It has taken me a few days to process before writing about the following. We stayed in Phnom Penh for two days after Siem Reap. Our purpose for going there was to see the Choeung Ek and Toul Sleng monuments and museums. These words meant nothing to me until I understood the modifiers that went along with them; Choeung Ek killing fields and Toul Sleng Prison genocide museum. Here lay horrors of the past that should always be remembered and never repeated. Absolute horrors.
I will leave the the history for you to research on your own, though I think it is key to understanding, and focus on what we saw at these places. Thousands went through the Toul Sleng prisons. Originally a secondary school the Khmer Rouge turned it into the most secretive of their prisons. Thousands were interrogated for information and tortured for confession of crimes against the regime. Each person was catalogued both written and photograph. Chained and starved the prisoners would be sent to Choeung Ek.
Thirty to sixty people daily from 1975-1979 and in the latter years of the Khmer Rouges power around 300 per day were sent to Choeung Ek.
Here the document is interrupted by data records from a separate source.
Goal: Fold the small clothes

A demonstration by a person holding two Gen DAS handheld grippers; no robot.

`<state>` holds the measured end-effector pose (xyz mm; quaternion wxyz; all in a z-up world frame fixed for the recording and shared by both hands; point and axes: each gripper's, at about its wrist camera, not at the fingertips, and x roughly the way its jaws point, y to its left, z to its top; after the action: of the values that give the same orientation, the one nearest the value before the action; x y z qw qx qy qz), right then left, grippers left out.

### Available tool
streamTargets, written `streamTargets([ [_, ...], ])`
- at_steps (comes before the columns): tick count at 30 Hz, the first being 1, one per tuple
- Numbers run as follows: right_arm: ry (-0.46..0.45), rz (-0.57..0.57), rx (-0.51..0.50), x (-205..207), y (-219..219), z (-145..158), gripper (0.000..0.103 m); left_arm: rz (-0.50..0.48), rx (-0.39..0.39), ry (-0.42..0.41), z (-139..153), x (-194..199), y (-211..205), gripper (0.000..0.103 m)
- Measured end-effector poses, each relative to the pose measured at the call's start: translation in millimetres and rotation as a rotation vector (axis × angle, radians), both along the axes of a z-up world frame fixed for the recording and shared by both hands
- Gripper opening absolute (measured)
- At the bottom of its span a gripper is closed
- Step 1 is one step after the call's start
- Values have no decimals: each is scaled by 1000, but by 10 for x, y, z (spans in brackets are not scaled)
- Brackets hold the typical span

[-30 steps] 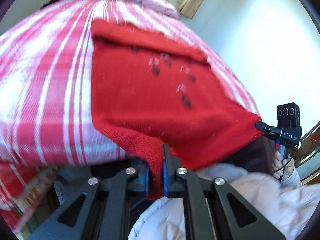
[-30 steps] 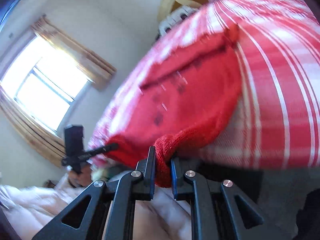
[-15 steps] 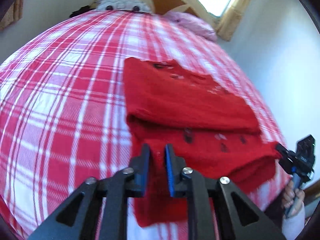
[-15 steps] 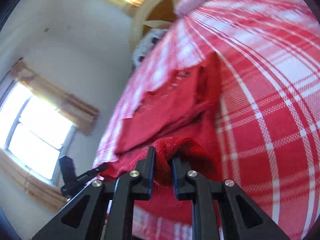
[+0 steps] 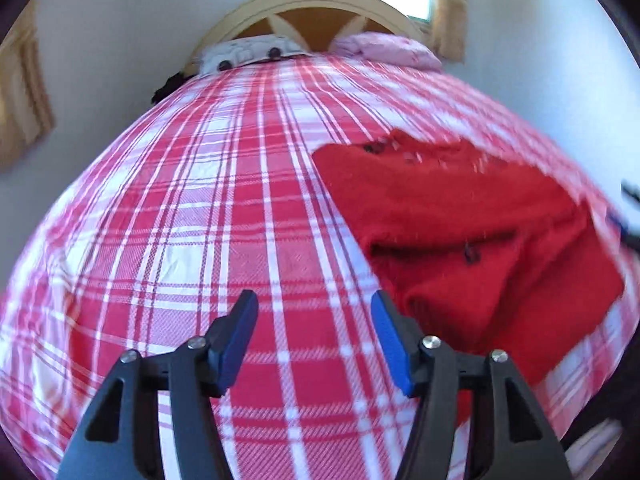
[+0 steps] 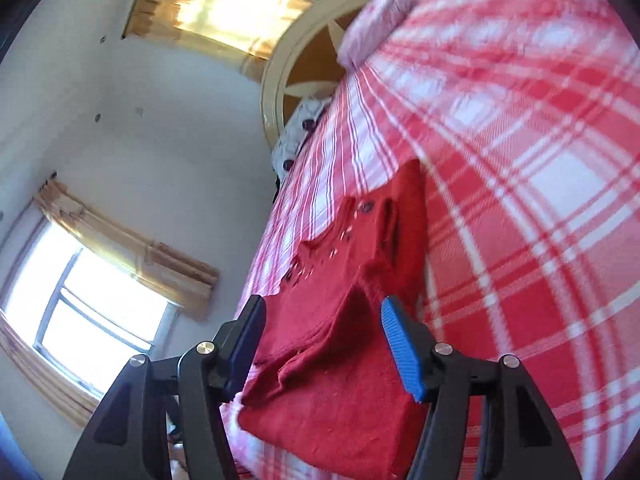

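A red knitted sweater (image 5: 460, 224) with small dark and white marks lies folded on the red and white plaid bed cover (image 5: 200, 220), to the right in the left wrist view. My left gripper (image 5: 314, 340) is open and empty, over bare cover just left of the sweater's near corner. In the right wrist view the sweater (image 6: 344, 340) lies near the bed's edge. My right gripper (image 6: 322, 344) is open and empty, its jaws spread above the sweater's folded near end.
A cream wooden headboard (image 5: 320, 4) stands at the far end with a white patterned pillow (image 5: 248, 52) and a pink pillow (image 5: 384, 50). Curtained windows (image 6: 100, 292) are in the walls. The bed's edge runs close beside the sweater (image 6: 256, 292).
Both grippers carried the sweater's near edge over onto itself, then opened and let go. The sweater now lies folded on the bed and both grippers have drawn back.
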<state>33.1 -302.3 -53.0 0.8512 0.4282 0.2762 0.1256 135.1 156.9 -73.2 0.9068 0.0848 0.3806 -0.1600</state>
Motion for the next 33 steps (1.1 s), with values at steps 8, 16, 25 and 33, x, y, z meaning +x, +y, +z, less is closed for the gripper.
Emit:
streamTargets([
  [8, -10, 47, -229, -248, 356, 41, 61, -201, 100, -54, -23, -106, -454, 63],
  [16, -28, 28, -232, -388, 322, 90, 61, -337, 249, -62, -126, -54, -628, 73],
  [25, -1, 18, -177, -359, 293, -19, 61, -471, 232, -93, -60, -203, -552, 78],
  [33, 6, 34, -166, -186, 335, -29, 61, -617, 332, -128, -128, -273, -677, 78],
])
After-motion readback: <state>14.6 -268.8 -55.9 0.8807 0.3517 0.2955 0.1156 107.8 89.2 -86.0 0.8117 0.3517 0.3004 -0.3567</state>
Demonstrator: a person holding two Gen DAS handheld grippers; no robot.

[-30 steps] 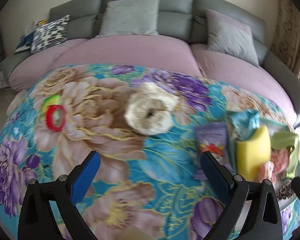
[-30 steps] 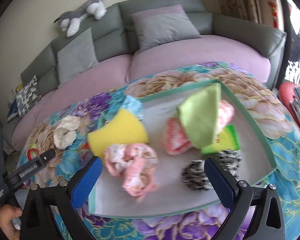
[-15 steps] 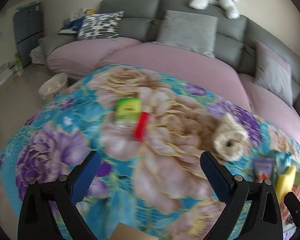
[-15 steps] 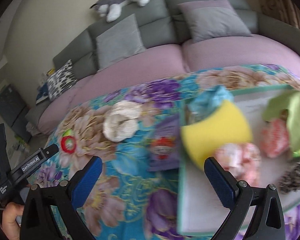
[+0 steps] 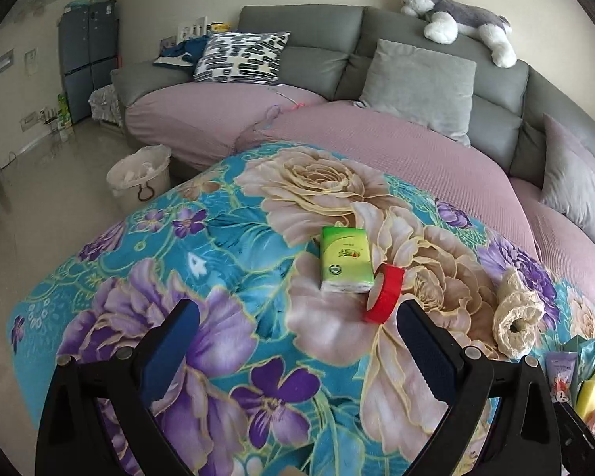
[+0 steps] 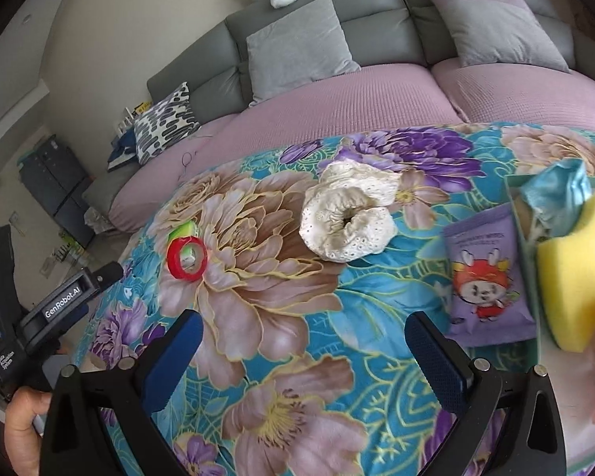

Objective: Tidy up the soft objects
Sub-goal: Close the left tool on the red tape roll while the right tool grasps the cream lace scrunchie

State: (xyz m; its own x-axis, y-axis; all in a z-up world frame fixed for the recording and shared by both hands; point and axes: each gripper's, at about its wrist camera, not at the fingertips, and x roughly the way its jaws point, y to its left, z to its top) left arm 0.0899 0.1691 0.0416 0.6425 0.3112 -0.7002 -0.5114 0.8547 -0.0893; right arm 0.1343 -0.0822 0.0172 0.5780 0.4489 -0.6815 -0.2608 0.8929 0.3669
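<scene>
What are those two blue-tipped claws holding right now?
Nothing. The left gripper and the right gripper are both open and empty above the floral blanket.

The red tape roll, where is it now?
In the left wrist view, the red tape roll leans against the green tissue pack, left of the cream cloth.

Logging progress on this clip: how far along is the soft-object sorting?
Partly done: the tray already holds a yellow sponge and a teal cloth. Both tools, left and right, are open and empty. The cream lace cloth remains on the floral blanket.
</scene>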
Here they would be unloaded from a truck, catalogued to make sure none escaped, put in a holding cell, and one by one marched out to a shallow grave and bludgeoned or hacked to their death. Hatchets, machetes, garden hoes, bamboo poles, and other devices were used to kill saving precious bullets for fighting. After the murders the guards would spread DDT on the bodies and buried them. Twenty thousand people killed at one site and there were many more killing fields set up around Cambodia.
Walking into the killing fields the area was dominated by what looked to be a temple only it was too irregular. The roof looked similar to a temple but the structure was tall and narrow comparatively. As we walked closer I realized what it was; a monument to those who died at Choeung Ek. The skulls of victims are stored within its glass sides. Each one has been cleaned and preserved. The monument is the most gruesome and the most moving thing I have ever seen. Its terrible presence was impossible to ignore. I could not keep my eyes off of it during our visit and I have wept every time I think of it since.
Roughly three million Cambodian people died between 1975 and 1979; roughly one out of every four people. Celebrities, politicians, intellectuals, teachers, and even people with glasses were targeted for execution. Countless more died due to starvation, forced labor, and disease. The brutality of the Khmer Rouge is possibly the worst in history and the events leading up before and after it are regrettable at best, murder at worst, and shameful for other countries who continued to recognize the Khmer Rouge as the legitimate government even after stories of its crimes started to surface. It is not only Cambodia but the world who needs to learn from these events.
Emotion still runs high concerning this time period. The population is still confused, angry, and grieved but their is a very strong movement for reconciliation instead of vengeance. There is a strong push to bury the victims with reverence and remember the events that took place in order to never allow it to happen again. Anger is still present but many people recognize it at a motivator for a violence that they do not want to see again.
And that is all I have to say about that.